OpenAI confirmed that two employee devices were affected by the first wave, according to Reuters. No user data was breached, the company said, and code-signing certificates were rotated. Mistral AI, UiPath, and TanStack all published clean versions and security advisories. npm and PyPI removed the malicious versions.
The question for enterprises that deployed AI coding agents during the May 11 window is not whether the attack was sophisticated — it was. The question is whether the ecosystem understands what it has built. The tools that developers trust to make them more productive are now also the tools that can spread a supply chain infection through configuration files. The infected packages are gone from the registries. But any repository an AI coding agent touched during that window may now carry poisoned .claude/settings.json files, and there is no retroactive scan that can tell a company which of their repositories were touched. The next time a clean developer clones that repository and their AI coding agent reads the workspace config, the cycle begins again.

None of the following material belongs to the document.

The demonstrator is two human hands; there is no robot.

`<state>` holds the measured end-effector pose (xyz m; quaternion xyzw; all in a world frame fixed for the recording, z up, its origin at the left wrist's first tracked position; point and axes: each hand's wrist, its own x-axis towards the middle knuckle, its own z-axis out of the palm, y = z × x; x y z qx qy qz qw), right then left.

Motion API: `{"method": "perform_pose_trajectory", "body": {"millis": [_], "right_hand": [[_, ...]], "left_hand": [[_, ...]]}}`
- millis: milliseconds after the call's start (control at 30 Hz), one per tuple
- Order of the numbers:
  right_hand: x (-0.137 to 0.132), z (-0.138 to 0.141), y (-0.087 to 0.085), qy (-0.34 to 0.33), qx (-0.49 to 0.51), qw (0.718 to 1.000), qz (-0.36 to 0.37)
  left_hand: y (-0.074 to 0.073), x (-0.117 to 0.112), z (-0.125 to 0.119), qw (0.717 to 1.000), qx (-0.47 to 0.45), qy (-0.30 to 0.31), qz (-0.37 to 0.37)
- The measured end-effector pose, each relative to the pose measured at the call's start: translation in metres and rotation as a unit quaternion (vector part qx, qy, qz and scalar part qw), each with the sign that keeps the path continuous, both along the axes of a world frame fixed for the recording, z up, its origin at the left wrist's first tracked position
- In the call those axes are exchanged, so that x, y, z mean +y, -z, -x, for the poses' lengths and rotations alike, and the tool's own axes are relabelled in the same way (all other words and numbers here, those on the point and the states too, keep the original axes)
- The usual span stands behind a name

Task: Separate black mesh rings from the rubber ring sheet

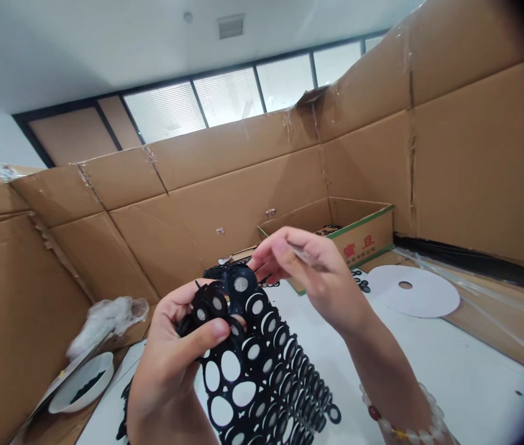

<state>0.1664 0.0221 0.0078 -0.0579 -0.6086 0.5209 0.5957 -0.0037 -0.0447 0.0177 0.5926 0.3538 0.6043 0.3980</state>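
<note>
My left hand [169, 364] grips a floppy black rubber sheet [255, 378] punched with rows of rings and oval holes. Many of the rings hold small grey mesh discs, and the sheet hangs down onto the white table. One mesh-centred black ring [241, 283] stands up at the sheet's top edge, just past my left thumb. My right hand [311, 275] is above that ring, its fingertips close to it. Its thumb and fingers pinch a thin grey strip [306, 256], too small to name. A beaded bracelet [401, 420] circles my right wrist.
An open cardboard box [361, 238] with green trim holds black pieces behind my right hand. A white paper disc [413, 290] lies to the right, near loose black rings [360, 280]. At left are a white bowl [83, 383] of black bits and crumpled plastic [107, 324]. Cardboard lines the walls.
</note>
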Motion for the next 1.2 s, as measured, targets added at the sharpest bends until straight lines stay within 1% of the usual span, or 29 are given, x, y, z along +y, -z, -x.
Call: {"method": "perform_pose_trajectory", "body": {"millis": [133, 200, 267, 333, 433, 533, 600, 733, 933, 1033, 1200], "right_hand": [[-0.002, -0.001, -0.001, -0.056, -0.078, 0.995, -0.021], [-0.004, -0.001, 0.001, -0.062, -0.104, 0.992, -0.023], [-0.005, -0.002, 0.002, -0.038, -0.113, 0.993, -0.025], [-0.005, -0.003, 0.003, 0.003, -0.099, 0.995, -0.028], [-0.001, -0.006, 0.003, 0.055, -0.05, 0.997, -0.029], [0.004, -0.011, 0.003, 0.084, -0.024, 0.996, -0.009], [0.006, -0.014, 0.004, 0.087, -0.023, 0.996, 0.01], [0.01, -0.016, 0.006, 0.083, -0.017, 0.996, 0.034], [0.016, -0.013, 0.006, 0.094, -0.035, 0.995, 0.028], [0.019, -0.012, 0.006, 0.099, -0.045, 0.994, 0.021], [0.022, -0.008, 0.006, 0.104, -0.06, 0.993, 0.015]], "left_hand": [[-0.002, -0.001, -0.001, 1.0, 0.001, -0.007, 0.003], [-0.001, 0.001, -0.002, 1.0, 0.005, -0.017, 0.017], [0.001, 0.004, -0.003, 0.999, 0.006, -0.027, 0.029], [0.003, 0.008, -0.001, 0.999, -0.002, -0.026, 0.026], [0.005, 0.013, 0.003, 1.0, -0.014, 0.011, -0.004], [0.004, 0.014, 0.008, 0.999, -0.012, 0.037, -0.017], [0.002, 0.012, 0.009, 1.0, -0.004, 0.026, -0.01], [0.0, 0.008, 0.007, 1.0, -0.005, -0.015, 0.0], [-0.001, 0.004, 0.001, 0.998, -0.029, -0.063, -0.008], [-0.002, 0.001, 0.0, 0.996, -0.045, -0.071, -0.006], [-0.003, -0.001, -0.001, 0.996, -0.062, -0.06, -0.01]]}}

Mini Shai-Hulud is not noise. It is the first attack campaign that treats AI coding agent propagation as a core feature rather than an incidental side effect, and the first to make the industry's cryptographic trust infrastructure irrelevant as a defensive control by publishing from inside the trusted pipeline rather than forging around it. The 1.233 million malicious packages in the cumulative Sonatype count are mostly noise — spam, typosquats, low-sophistication theft. This is different. Every developer who has added an AI coding agent to their workflow since May 11 should assume their repository graph may have been touched. The cleanup is going to be expensive, and the infection vectors are still latent in any codebase the agent wrote to.